Re: BitmapHeapScan streaming read user and prelim refactoring

From: Thomas Munro <thomas(dot)munro(at)gmail(dot)com>
To: Tomas Vondra <tomas(dot)vondra(at)enterprisedb(dot)com>
Cc: Melanie Plageman <melanieplageman(at)gmail(dot)com>, Andres Freund <andres(at)anarazel(dot)de>, Pg Hackers <pgsql-hackers(at)postgresql(dot)org>, Heikki Linnakangas <hlinnaka(at)iki(dot)fi>, Nazir Bilal Yavuz <byavuz81(at)gmail(dot)com>
Subject: Re: BitmapHeapScan streaming read user and prelim refactoring
Date: 2024-03-14 20:58:09
Message-ID: CA+hUKGLvKtf6sGo-YbW8cOf+SP6w90202Ut2ZVz10V+Fj0+KTw@mail.gmail.com
Views: Raw Message | Whole Thread | Download mbox | Resend email
Thread:
Lists: pgsql-hackers

On Fri, Mar 15, 2024 at 3:18 AM Tomas Vondra
<tomas(dot)vondra(at)enterprisedb(dot)com> wrote:
> So, IIUC this means (1) the patched code is more aggressive wrt
> prefetching (because we prefetch more data overall, because master would
> prefetch N pages and patched prefetches N ranges, each of which may be
> multiple pages.
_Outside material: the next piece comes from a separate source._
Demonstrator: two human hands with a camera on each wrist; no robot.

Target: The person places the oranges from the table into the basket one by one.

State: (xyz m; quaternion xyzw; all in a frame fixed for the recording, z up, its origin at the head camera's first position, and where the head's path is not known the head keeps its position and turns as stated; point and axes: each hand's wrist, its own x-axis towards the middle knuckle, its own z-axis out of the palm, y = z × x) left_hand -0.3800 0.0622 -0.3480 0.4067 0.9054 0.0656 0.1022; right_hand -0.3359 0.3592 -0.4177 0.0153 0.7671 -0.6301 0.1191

And (2) it's not easy to quantify how much more
> aggressive it is, because it depends on how we happen to coalesce the
> pages into ranges.
>
> Do I understand this correctly?

Yes.

Parallelism must prevent coalescing here though. Any parallel aware
executor node that allocates block numbers to workers without trying
to preserve ranges will. That not only hides the opportunity to
coalesce reads, it also makes (globally) sequential scans look random
(ie locally they are more random), so that our logic to avoid issuing
advice for sequential scan won't work, and we'll inject extra useless
or harmful (?) fadvise calls. I don't know what to do about that yet,
but it seems like a subject for future research. Should we recognise
sequential scans with a window (like Linux does), instead of strictly
next-block detection (like some other OSes do)? Maybe a shared
streaming read that all workers pull blocks from, so it can see what's
going on? I think the latter would be strictly more like what the ad
hoc BHS prefetching code in master is doing, but I don't know if it'd
be over-engineering, or hard to do for some reason.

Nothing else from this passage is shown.